Köln - Kaum wird es richtig schön sonnig, könnte die Freude darüber schon gleich etwas getrübt werden: Die Sonnenbrandgefahr steigt. Wer die Sonne länger genießen möchte, sollte deshalb vorbeugen.

Kaum wird es an diesem Wochenende so richtig schön, droht schon ein Sonnenbrand. Wer sich längere Zeit in der Sonne aufhalten möchte, sollte empfindliche Hautstellen deshalb vorsorglich mit Sonnenschutz eincremen, rät der Hautarzt Herbert Kirchesch aus Pulheim bei Köln. Dabei solle man ruhig eine Creme mit hohem Lichtschutzfaktor wählen.

Ohren, Nase, Stirn und Hände seien besonders gefährdete Hautpartien. "Man darf sich von den eher kühlen, frühlingshaften Temperaturen nicht täuschen lassen: Die Sonne ist schon recht intensiv", sagte Kirchesch. Besonders in den Mittagsstunden, wenn die Sonne fast senkrecht steht, sei das Risiko eines Sonnenbrandes hoch.

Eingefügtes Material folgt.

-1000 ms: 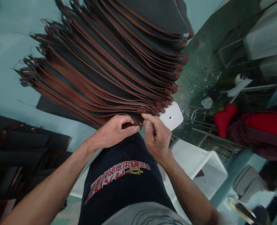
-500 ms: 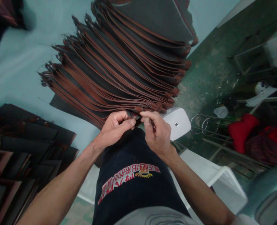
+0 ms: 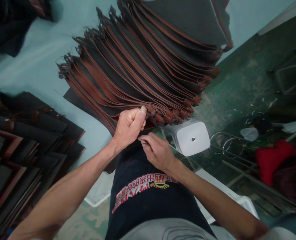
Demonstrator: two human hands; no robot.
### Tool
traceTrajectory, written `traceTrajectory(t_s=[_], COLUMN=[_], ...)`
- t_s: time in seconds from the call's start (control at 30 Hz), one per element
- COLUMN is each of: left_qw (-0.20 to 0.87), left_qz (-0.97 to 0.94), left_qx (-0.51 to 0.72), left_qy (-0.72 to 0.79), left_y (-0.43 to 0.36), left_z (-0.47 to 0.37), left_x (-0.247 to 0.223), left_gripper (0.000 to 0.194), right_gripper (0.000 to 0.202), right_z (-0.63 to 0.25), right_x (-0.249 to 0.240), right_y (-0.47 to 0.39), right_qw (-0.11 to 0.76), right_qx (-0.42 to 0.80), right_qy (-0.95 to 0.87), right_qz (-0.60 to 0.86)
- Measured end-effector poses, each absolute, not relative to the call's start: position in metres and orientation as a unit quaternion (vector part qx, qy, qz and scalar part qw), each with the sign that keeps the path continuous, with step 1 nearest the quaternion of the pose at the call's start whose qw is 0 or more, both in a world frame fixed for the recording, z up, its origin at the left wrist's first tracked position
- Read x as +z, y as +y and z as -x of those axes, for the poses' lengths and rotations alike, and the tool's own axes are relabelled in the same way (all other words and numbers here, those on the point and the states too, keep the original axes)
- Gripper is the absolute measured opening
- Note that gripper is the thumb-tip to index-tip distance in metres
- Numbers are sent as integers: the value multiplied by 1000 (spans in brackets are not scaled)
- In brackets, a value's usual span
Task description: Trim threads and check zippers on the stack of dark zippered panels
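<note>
A fanned stack of dark grey and brown leather-like pieces [image 3: 127, 76] lies across the table, with knobbly folded ends along its right side and frayed tips at the upper left. My left hand [image 3: 130, 128] is closed at the stack's near edge, thumb on top, gripping the edge of the nearest leather-like piece. Just below and to the right, my right hand [image 3: 159, 151] is pinched, fingertips close under the left hand. Whatever sits between those fingertips is hidden or too small to make out.
More dark pieces [image 3: 37, 133] lie in overlapping piles at the left. A white rounded box [image 3: 193, 138] stands right of my hands. Beyond it are metal racks and red cloth [image 3: 274, 160]. The pale blue table [image 3: 45, 50] shows behind the stack; a dark bundle [image 3: 10, 30] lies top left.
My right hand has drawn down and left, away from the folded ends. My left hand has closed into a tighter grip. The whole view has shifted slightly.
</note>
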State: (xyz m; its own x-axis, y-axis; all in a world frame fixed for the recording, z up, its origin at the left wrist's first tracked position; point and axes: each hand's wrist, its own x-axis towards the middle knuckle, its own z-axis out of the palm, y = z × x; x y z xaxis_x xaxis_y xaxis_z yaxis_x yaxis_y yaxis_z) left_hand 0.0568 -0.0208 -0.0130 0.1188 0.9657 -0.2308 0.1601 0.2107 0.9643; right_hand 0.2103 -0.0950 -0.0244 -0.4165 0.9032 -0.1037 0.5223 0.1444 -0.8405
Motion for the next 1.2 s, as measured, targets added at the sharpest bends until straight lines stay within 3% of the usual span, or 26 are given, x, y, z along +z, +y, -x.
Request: traceTrajectory(t_s=[0.13,0.23,0.47,0.63,0.9,1.03,1.2], left_qw=[551,577,688,729,615,529,478], left_qz=[-548,-601,-613,-561,-650,-719,-753], left_qx=[326,267,148,137,203,236,265], left_qy=[538,484,360,366,397,383,365], left_y=[-12,1,30,33,18,13,10], left_z=[-53,-41,-12,-3,-14,-15,-12], left_x=[-3,8,25,15,10,9,3], left_gripper=[70,69,50,41,42,39,37], right_gripper=[31,31,29,27,20,14,16], right_z=[-201,-192,-178,-184,-189,-206,-213], right_x=[-32,-35,-56,-62,-45,-36,-10], right_y=[-78,-62,-38,-40,-44,-69,-85], right_qw=[69,33,83,117,172,188,330], right_qx=[431,411,330,379,410,509,543], right_qy=[-763,-794,-823,-805,-776,-720,-493], right_qz=[476,447,455,440,447,433,594])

"Es gibt Leute, die schon nach einer Viertelstunde merken, dass sich da was tut", erklärte der stellvertretende Landesvorsitzende Nordrhein im Berufsverband der Deutschen Dermatologen. Grundsätzlich seien Menschen, die in der Sonne nicht braun werden, besonders gefährdet. "Die wird es gerade bei so früher Sonne mit noch untrainierter Haut eher erwischen als andere."

Wer einen Sonnenbrand bekommen hat, sollte die betroffenen Hautstellen kühlen. "Hausmittel wie feuchte Umschläge helfen meist ganz gut." Bei stärkeren Beschwerden könne eine cortisonhaltige Lotion, die vom Arzt verschrieben wird, Linderung bringen. "Ein Sonnenbrand ist für mich etwas, was auch am nächsten Tag noch zieht und spannt und mehr als nur ein bisschen rot ist", sagte Kirchesch. Ein schwerer Sonnenbrand sei bei den für dieses Wochenende prognostizierten Temperaturen von bis zu 21 Grad aber nicht zu erwarten.